To complete the code examples included in these courses, we will be using Glitch. Glitch is an online code editor that allows you to create and view web sites and server APIs without having to install anything on your computer.

The Glitch code editor environment looks like this:

The online editor of Glitch

The red box above is the online editor where you will be inputting HTML and CSS. The green box marks the button that will take you to the live version of the page you are creating. The yellow box is the button that lets you create a copy of this project and edit it. The blue box indicates the files that you have available. In the assets folder, you can find your images.

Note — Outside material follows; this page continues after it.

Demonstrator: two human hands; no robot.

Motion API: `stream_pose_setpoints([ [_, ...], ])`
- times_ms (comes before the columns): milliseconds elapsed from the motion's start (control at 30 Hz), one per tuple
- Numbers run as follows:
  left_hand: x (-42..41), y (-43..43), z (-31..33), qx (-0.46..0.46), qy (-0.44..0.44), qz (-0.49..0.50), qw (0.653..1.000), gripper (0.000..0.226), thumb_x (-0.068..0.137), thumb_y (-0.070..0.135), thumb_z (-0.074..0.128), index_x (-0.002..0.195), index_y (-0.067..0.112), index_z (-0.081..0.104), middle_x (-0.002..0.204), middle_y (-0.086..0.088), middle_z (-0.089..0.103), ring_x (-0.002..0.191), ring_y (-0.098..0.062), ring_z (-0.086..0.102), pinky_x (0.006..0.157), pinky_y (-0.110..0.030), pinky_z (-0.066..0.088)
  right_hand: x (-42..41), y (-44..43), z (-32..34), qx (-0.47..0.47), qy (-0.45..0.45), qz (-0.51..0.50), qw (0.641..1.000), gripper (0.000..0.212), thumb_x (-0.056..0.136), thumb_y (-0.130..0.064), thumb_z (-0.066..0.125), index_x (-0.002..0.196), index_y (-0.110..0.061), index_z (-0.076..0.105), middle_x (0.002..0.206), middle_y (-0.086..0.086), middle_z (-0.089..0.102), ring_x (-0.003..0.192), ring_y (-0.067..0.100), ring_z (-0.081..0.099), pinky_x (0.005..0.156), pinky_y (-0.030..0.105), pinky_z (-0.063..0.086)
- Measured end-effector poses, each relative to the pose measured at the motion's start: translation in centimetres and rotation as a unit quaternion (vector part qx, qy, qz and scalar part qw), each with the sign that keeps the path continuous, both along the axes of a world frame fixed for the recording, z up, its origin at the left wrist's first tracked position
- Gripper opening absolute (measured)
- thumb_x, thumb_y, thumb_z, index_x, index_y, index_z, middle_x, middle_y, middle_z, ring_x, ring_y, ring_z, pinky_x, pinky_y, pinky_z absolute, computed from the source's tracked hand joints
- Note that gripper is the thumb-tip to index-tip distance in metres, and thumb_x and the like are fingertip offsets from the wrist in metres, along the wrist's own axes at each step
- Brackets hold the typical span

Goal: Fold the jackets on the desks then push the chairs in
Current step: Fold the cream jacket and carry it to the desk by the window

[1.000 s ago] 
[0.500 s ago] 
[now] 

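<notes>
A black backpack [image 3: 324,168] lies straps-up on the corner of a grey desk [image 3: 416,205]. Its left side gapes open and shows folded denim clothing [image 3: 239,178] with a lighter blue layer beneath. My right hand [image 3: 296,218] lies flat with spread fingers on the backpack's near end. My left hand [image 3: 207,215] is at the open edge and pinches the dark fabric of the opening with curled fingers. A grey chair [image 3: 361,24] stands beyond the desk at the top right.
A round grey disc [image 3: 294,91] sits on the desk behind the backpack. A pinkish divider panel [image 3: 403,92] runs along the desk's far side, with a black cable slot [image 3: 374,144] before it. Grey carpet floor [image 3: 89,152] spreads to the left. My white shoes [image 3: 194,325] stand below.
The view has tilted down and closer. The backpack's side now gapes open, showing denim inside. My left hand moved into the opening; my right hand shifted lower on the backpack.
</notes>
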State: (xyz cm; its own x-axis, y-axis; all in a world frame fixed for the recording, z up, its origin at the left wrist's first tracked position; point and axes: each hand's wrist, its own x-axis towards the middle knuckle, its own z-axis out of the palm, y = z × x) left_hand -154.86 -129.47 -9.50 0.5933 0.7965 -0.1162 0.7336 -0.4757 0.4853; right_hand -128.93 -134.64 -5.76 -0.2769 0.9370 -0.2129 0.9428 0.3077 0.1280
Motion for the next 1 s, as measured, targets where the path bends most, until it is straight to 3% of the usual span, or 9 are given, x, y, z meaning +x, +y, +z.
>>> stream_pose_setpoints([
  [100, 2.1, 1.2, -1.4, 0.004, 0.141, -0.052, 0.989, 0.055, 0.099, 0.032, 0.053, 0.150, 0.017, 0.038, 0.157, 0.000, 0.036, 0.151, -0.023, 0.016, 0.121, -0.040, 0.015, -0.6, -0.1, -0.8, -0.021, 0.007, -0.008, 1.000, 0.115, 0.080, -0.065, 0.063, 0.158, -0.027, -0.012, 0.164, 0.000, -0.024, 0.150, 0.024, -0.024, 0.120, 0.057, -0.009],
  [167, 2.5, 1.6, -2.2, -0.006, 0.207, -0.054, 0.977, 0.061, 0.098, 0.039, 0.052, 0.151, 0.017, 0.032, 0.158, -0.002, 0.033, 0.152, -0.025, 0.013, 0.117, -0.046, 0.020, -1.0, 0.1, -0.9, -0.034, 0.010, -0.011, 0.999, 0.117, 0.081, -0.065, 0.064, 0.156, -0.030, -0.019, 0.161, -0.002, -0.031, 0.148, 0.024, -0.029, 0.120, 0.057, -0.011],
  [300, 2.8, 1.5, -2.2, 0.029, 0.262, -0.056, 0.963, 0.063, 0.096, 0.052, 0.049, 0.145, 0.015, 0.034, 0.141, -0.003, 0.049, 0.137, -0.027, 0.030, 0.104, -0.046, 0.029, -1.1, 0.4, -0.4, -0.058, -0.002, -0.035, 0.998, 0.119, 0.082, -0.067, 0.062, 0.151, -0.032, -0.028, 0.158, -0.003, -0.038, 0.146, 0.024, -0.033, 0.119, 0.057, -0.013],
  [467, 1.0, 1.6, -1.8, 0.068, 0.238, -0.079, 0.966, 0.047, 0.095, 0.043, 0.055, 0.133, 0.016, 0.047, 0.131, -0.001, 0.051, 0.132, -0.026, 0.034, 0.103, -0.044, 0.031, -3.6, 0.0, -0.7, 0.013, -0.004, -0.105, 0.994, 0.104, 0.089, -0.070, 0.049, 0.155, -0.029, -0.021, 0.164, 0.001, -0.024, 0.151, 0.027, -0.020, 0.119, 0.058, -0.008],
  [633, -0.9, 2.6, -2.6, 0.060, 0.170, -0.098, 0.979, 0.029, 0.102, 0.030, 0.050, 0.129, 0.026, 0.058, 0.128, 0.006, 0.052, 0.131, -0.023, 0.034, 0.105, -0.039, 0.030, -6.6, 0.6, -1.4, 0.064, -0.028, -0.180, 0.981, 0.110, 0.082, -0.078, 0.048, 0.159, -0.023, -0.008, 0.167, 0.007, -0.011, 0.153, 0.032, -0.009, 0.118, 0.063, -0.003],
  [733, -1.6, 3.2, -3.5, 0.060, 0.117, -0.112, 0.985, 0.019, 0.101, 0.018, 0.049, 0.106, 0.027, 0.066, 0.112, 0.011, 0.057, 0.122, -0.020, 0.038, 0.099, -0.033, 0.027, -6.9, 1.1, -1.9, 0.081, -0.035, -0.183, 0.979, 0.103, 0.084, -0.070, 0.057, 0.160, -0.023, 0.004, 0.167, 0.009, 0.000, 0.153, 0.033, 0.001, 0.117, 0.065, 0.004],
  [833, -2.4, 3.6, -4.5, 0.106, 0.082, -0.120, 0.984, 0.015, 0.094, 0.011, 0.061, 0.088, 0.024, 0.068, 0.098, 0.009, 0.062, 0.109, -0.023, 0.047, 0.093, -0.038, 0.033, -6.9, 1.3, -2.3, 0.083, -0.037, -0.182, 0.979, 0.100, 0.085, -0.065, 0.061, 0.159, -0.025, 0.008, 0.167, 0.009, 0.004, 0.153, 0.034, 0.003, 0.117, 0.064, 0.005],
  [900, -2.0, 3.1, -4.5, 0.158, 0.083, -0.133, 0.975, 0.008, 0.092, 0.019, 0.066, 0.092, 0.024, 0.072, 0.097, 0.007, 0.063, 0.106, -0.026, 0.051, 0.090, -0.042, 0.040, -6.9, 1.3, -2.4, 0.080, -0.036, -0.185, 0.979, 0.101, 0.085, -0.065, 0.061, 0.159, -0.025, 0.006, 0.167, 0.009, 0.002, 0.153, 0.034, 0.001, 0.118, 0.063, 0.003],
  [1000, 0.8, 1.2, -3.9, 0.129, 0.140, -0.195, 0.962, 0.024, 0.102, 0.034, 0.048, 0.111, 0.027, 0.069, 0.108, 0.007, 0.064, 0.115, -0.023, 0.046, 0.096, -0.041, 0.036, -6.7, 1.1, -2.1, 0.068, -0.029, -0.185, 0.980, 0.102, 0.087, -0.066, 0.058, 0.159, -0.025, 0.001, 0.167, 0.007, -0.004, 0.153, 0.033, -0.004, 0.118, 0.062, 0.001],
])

Throughout these courses, you will need various images to complete the exercises. All of the images you need to complete these courses have already been added to the Glitch projects. To view the images in your project, click on the assets entry in the list of files on the left-hand side of the Glitch editor. To get the link to any single image, select the image from the list of assets on the right-hand side and click the “copy” button next to the URL in the pop-up that appears. You can use that link anywhere an image is needed.

The assets view in Glitch

The details pop-up -including URL- for an image in the assets collection

Open this project. Click the “Remix This” button on the top right. This will create a new project that you can edit. You can continue to use this same editor for this and future trainings. Each future tutorial will give you the opportunity to start with a reference version of the solution up to that point.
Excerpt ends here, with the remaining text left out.